◆ TASK GOAL
Pictures aside, quote the whole listing exactly.

◆ DATA SHOWN
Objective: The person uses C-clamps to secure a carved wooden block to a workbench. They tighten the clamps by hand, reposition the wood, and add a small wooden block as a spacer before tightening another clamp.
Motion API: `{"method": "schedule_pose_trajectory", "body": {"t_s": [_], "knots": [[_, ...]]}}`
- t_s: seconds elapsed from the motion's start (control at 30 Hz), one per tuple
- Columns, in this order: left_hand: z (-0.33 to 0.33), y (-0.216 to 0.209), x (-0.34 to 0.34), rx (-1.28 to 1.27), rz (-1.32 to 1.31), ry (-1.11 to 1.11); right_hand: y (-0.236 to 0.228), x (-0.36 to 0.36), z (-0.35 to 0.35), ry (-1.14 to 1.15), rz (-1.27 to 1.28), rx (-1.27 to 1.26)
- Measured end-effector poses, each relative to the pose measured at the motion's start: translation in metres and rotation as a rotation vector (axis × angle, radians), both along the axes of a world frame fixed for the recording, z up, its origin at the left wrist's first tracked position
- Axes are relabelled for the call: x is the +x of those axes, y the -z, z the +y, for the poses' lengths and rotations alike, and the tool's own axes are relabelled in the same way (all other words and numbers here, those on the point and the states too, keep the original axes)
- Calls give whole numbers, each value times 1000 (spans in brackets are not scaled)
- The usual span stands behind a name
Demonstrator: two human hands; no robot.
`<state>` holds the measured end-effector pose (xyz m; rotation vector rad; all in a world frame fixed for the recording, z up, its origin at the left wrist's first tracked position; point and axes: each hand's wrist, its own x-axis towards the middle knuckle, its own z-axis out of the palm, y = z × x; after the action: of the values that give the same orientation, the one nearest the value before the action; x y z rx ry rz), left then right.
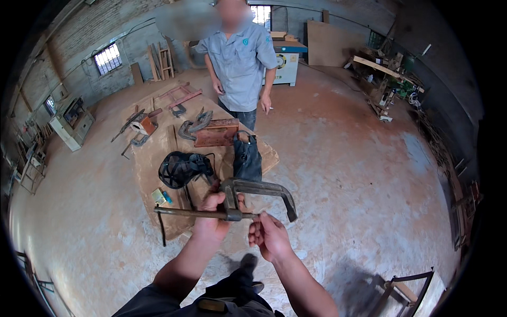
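Observation:
A dark metal G-clamp (259,187) is held up in front of me, above the near edge of the workbench (149,169). My left hand (211,217) wraps round its frame near the threaded collar. The long screw (193,213) runs out to the left, with a thin bar hanging from its end. At the screw's other end, inside the jaw, the thumb and fingers of my right hand (272,238) are closed on the tip. Just beyond the clamp lie a black strapped headgear (182,167) and a dark bag (247,158).
On the bench are a reddish wooden box (217,132), more clamps (196,123), a wooden frame (179,98) and a small packet (158,196). Another person (237,63) stands at the far side, holding a cigarette. Behind are a machine (288,63) and piled scrap (385,90).

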<state>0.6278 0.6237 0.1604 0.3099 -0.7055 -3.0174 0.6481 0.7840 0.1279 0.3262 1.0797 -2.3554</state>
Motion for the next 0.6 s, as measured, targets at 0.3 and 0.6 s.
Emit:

◆ RESPONSE AREA
Objective: The person uses C-clamps to secure a carved wooden block to a workbench. They tighten the clamps by hand, reposition the wood, and add a small wooden block as a spacer before tightening another clamp.
Motion API: `{"method": "schedule_pose_trajectory", "body": {"t_s": [_], "knots": [[_, ...]]}}`
- t_s: seconds elapsed from the motion's start (control at 30 Hz), one per tuple
- Columns, in this order: left_hand: z (-0.33 to 0.33), y (-0.216 to 0.209), x (-0.34 to 0.34), rx (-1.28 to 1.27), rz (-1.32 to 1.31), ry (-1.11 to 1.11); right_hand: y (-0.236 to 0.228), x (-0.36 to 0.36), z (-0.35 to 0.35), ry (-1.14 to 1.15), rz (-1.27 to 1.28), rx (-1.27 to 1.26)
- Measured end-effector poses, each relative to the pose measured at the motion's start: translation in metres and rotation as a rotation vector (axis × angle, radians), both along the axes of a world frame fixed for the recording, z up, its origin at the left wrist's first tracked position
- Axes are relabelled for the call: x is the +x of those axes, y the -z, z the +y, for the poses' lengths and rotations alike, and the tool's own axes are relabelled in the same way (all other words and numbers here, those on the point and the states too, keep the original axes)
- Calls give whole numbers, each value times 1000 (spans in brackets are not scaled)
- The usual span stands behind a name
Demonstrator: two human hands; no robot.
`<state>` holds the measured end-effector pose (xyz m; rotation vector rad; all in a world frame fixed for the recording, z up, its origin at the left wrist's first tracked position; point and axes: each hand's wrist, its own x-axis towards the middle knuckle, its own z-axis out of the palm, y = z × x; after the action: of the values that give the same orientation, the one nearest the value before the action; x y z rx ry rz), left then right.
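Observation:
A dark metal G-clamp (259,187) is held up in front of me, above the near edge of the workbench (149,169). My left hand (211,217) wraps round its frame near the threaded collar. The long screw (193,213) runs out to the left, with a thin bar hanging from its end. At the screw's other end, inside the jaw, the thumb and fingers of my right hand (272,238) are closed on the tip. Just beyond the clamp lie a black strapped headgear (182,167) and a dark bag (247,158).
On the bench are a reddish wooden box (217,132), more clamps (196,123), a wooden frame (179,98) and a small packet (158,196). Another person (237,63) stands at the far side, holding a cigarette. Behind are a machine (288,63) and piled scrap (385,90).
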
<state>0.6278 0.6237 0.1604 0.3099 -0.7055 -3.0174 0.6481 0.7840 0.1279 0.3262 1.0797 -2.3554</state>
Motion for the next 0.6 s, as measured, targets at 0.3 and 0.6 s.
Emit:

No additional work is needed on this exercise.